- DIRECTIONS FOR THIS TASK -
Return all the data exactly, keeping the pictures out.

- INFORMATION PROVIDED -
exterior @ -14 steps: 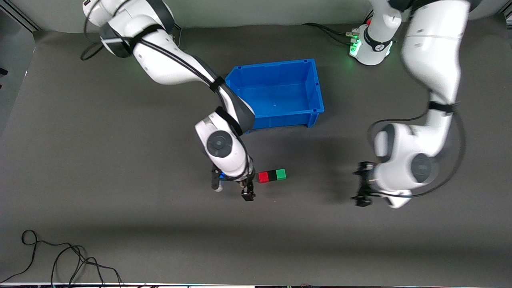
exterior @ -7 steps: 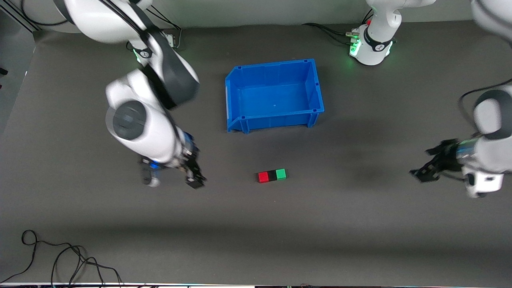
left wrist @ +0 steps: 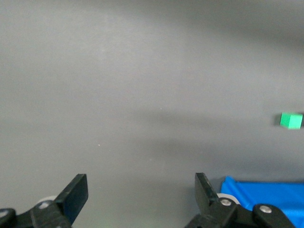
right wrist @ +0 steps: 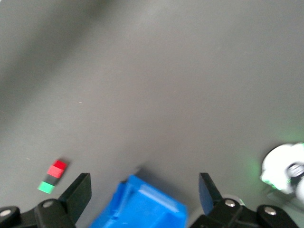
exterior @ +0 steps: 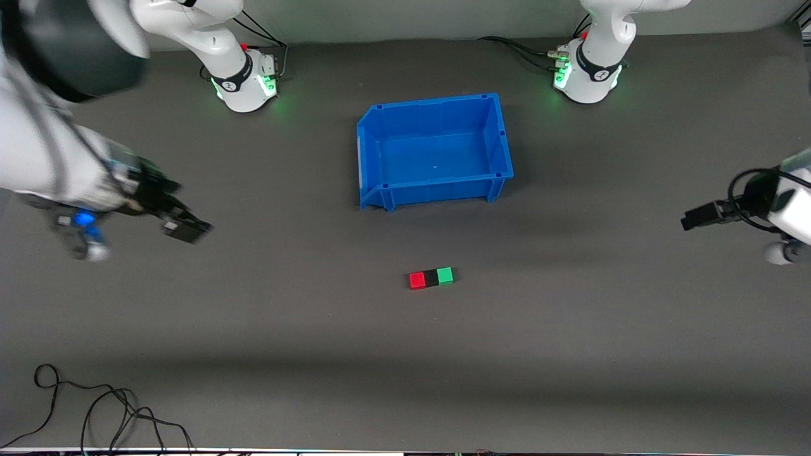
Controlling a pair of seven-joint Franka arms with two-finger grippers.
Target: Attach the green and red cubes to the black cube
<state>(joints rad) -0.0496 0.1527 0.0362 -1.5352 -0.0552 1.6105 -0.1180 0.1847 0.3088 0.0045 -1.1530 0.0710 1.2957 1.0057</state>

- OUTPUT BELOW -
exterior @ -14 steps: 
exterior @ -7 steps: 
left wrist @ +0 steps: 
right wrist @ +0 steps: 
exterior @ +0 steps: 
Controlling a pair of seven-joint Franka arms with two-finger grippers.
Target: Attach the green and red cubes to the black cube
<state>(joints rad) -0.0496 0.1527 0.0362 -1.5352 -0.0552 1.6105 -0.1180 0.1847 0.3088 0.0045 -1.1530 0.0710 1.2957 1.0057</state>

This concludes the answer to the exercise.